Who could doubt the veracity of someone with a university named after him? But can 10 percent of all Muslims really be terrorists, as Glenn Beck, the founder of that exemplar of academic excellence, Beck University, claims?
That the demagogic and strangely lachrymose Beck enjoys a large following is testament to our fraught times. When the going gets tough in America the tough get going. The rest wallow in bigotry. It’s a very natural if unfortunate reaction to adversity, and we Americans are not immune to it—no American exceptionalism in this case, regrettably.
In the past, Catholics, Japanese-Americans, “communists” (read: liberals), and a host of other “others” served the useful role of unwelcome outcasts. Today that honor goes to Muslims. Some of this is to be expected following 9/11. But that was nearly a decade ago. One might think that reason and tolerance would by now have been re-born phoenix-like from the horrible mass of crushed steel and concrete that was the World Trade Center. America, if nothing else, is resilient. Yet our hate endures, providing a resounding triumph to Mohamed Atta and his 18 fellow 9/11 co-conspirators, who succeeded in separating us from our better angels.

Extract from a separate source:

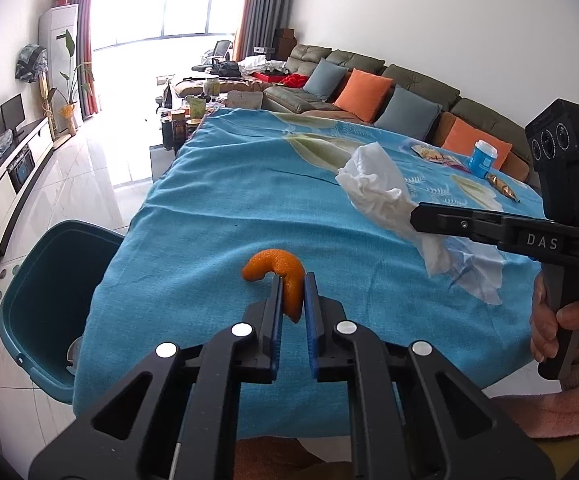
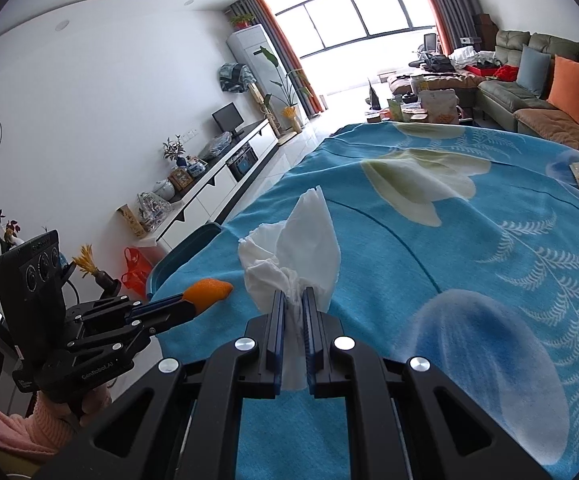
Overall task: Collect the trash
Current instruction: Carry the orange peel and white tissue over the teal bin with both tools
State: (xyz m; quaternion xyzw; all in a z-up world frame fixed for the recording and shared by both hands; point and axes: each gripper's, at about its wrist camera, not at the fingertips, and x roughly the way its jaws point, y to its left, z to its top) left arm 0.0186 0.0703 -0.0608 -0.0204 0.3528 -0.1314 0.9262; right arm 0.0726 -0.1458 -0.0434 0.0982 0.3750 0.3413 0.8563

The popularity of a buffoonish blowhard like Beck is a measure of our fall. It’s not the only indicator. The hysteria over the “Ground Zero Mosque,” the passing of an anti-Sharia measure by voters in Oklahoma, a state with just 15,000 Muslims, and widespread belief in Obama’s Islamic faith are manifestations of xenophobic fear whipped up by a host of opportunists, Beck included.
Apparently, bigotry loves company, as the specter of the ghastly Mohammedan haunts Europe, too. A leading Muslim basher across the pond is Geert Wilders, the founder of the nativist Dutch Party for Freedom. Wilders is a whirlwind of invective. “I don’t hate Muslims,” he told The Guardian. “I hate Islam.” It is a distinction without a difference, similar to that of homophobes who claim not to despise gays but rather the “sin” of homosexuality. Besides, why is it okay to abhor Islam?
Wilders has also called the Koran, which he tried to have banned in Holland, a “fascist book,” and referred to Mohammed as “the devil.” Like Beck, he believes a high percentage of Muslims—five to 15 percent—are extremist. All of this has landed him in hot water. British authorities denied Wilders entry into the country, designating him an “undesirable person” who presents a threat to public security (the ban was later overturned).
Wilders makes the rounds. He recently addressed a rally in New York City in opposition to the Islamic community center near Ground Zero organized by Stop the Islamicization of America, an outfit founded by a blogger with ties to white supremacists. Even more recently, he spoke at a gathering in Tel Aviv sponsored by a pro-settler group that believes the Land of Israel (West Bank included) belongs exclusively to Jews.
Wilders told his receptive audience “Islam threatens the entire world” and, as such, Israel represents the provorbial “canary in the coalmine” for Western civilization. Should Jews be denied dominion of the Holy Land (again, including the West Bank), then “we will all face darkness.”
That Muslim states historically have been far more tolerant of religious minorities than have Christian ones went unmentioned, as this would undermine Wilders’ caricature of a uniquely intolerant Islam. Nor did he mention his own country’s disreputable recent history—75 percent of Holland’s 140,000 Jews died during the Holocaust, a percentage only exceeded by Poland—as this also would throw into doubt his assertion of Western (and Christian) superiority. But then rarely do demagogues quibble over inconvenient facts and logical inconsistencies; their stock in trade is exploiting fear.
Glenn Beck knows the game. After conceding in an interview with Mark Leibovich of the New York Times that Obama is not a Muslim, he doubled back, ominously citing the president’s hosting of Ramadan dinners. “But then you just add all of this stuff up—his wife goes against the advice of the advisers, jets to Spain for vacation,” he added. “What does she do there? She hits up the Alhambra palace mosque. Fine, it’s a tourist attraction. But is there anything more to this? Are they sending messages? I don’t know. I don’t know.”